He said, however, that proof the legislation was a good idea can be found in stock market gains since Trump signed it. "I don't think it has anything to do with the president". Even so, the race has garnered substantial attention, with nationalmedia and political parties closely watching the "Trump Country" election as a referendum on the president. Party officials are placing the blame squarely on Saccone's campaign but also on Trump's Saturday rally, which some Republicans believe helped drive up Democratic turnout.
AFL-CIO chief Richard Trumka is weighing in on behalf of Democrat Conor Lamb. The 33-year-old Lamb, from Mt. Lebanon, is running as a conservative Democrat - his first campaign ad featured him shooting an AR-15 assault rifle - and has gained support from historically powerful labor unions.
"This didn't have much to do with President Trump", Lamb said after casting his vote in suburban Pittsburgh.
The state Republican chairman even claimed Monday that PA-18, represented by Republican Tim Murphy since 2002, is "a Democrat district".
He was referring, of course, to the white-knuckle congressional race on Tuesday in deep-red western Pennsylvania between Republican Rick Saccone and his Democratic challenger, Conor Lamb-a race that Saccone, despite receiving a late boost from Donald Trump himself, has appeared in danger of losing. Saccone, meanwhile, says rank-and-file laborers care more about tax cuts and low regulations than endorsements: "I'll take them any day over the union leadership backing my opponent".
After voting Tuesday in Allegheny County, Republican Saccone downplayed the significance of the unusually close race. Murphy resigned in October.
Democratic voter Brian Konick supported Trump in 2016. And so now more than ever, these candidates matter, these campaigns matter.
"I feel, as a Conor Lamb supporter, we need to get in there and change the vote and just make sure that we take over the House".
If GOP candidate Rick Saccone wins, Republicans will argue that their chances of keeping the House remain solid. "If they'd nominated a liberal who allowed the campaign to become nationalized, it would be over by now", said G. Terry Madonna, director of the Franklin and Marshall College Poll in Lancaster, Pennsylvania.
In tweet Tuesday, the president said the economy is raging at an all time high. Jobs and wages up. "Vote for Rick Saccone and keep it going". She added that she has been contacted several times, and received an automated call from Vice President Mike Pence before attending the Trump rally.
"Look, there are more registered Democrats in the district than Republicans", she said.
Between the unusual nature of the special election and the breathless coverage about the Pennsylvania Supreme Court's recent decision on redistricting, he said he was surprised he wasn't getting more calls.
Republicans have spent more than $10 million to prevent a defeat in the district, which Trump won in 2016 by 20 percentage points. If Saccone loses, GOP forces will insist it's his fault. That's a key group in this industrial region.

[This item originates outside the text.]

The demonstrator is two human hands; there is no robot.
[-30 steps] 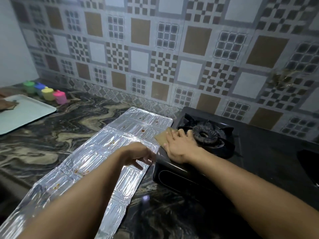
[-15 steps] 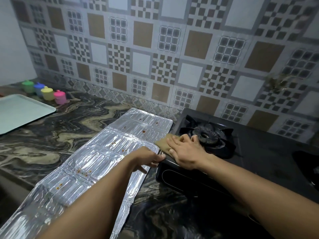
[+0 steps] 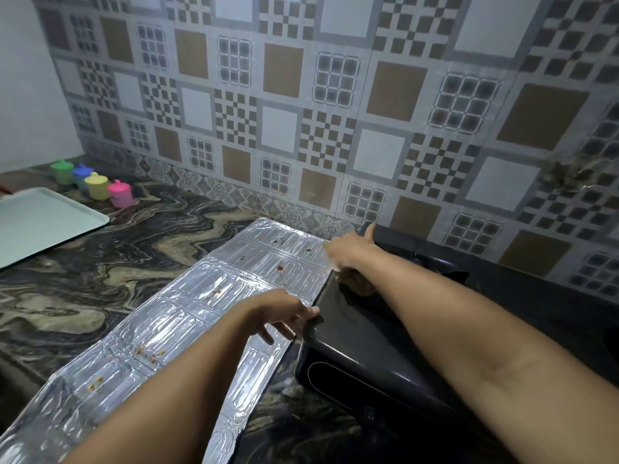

Lamb answered the criticism by saying he wouldn't support Pelosi as floor leader, much less as speaker if the Democrats should retake control of the House. Democrats are trying to use Trump's poll numbers to show that tides have turned with a Saccone loss, and Republicans are attempting to demonstrate that things are just fine in the Trump administration.
"This is not going to be decided tonight", Adam Bonin, a Pennsylvania-based lawyer who specializes in political law told USA TODAY.
President Trump carried the area by 20 points in 2016.
But the Republican nominee finds himself risking an upset that would rattle GOP confidence as it tries to defend its House majority. The White House has blamed the potential loss on Saccone.
The victor replaces Republican Tim Murphy, who resigned in October amid a sex scandal.
Conspiracy theory about the biggest NCAA Tournament snubs
The two teams have already played once this season, with DePaul winning 111-108 in overtime in the second game of the season. The class of 2018, which includes Kyron Cartwright, Rodney Bullock, and Jalen Lindsey, have never missed an NCAA Tournament.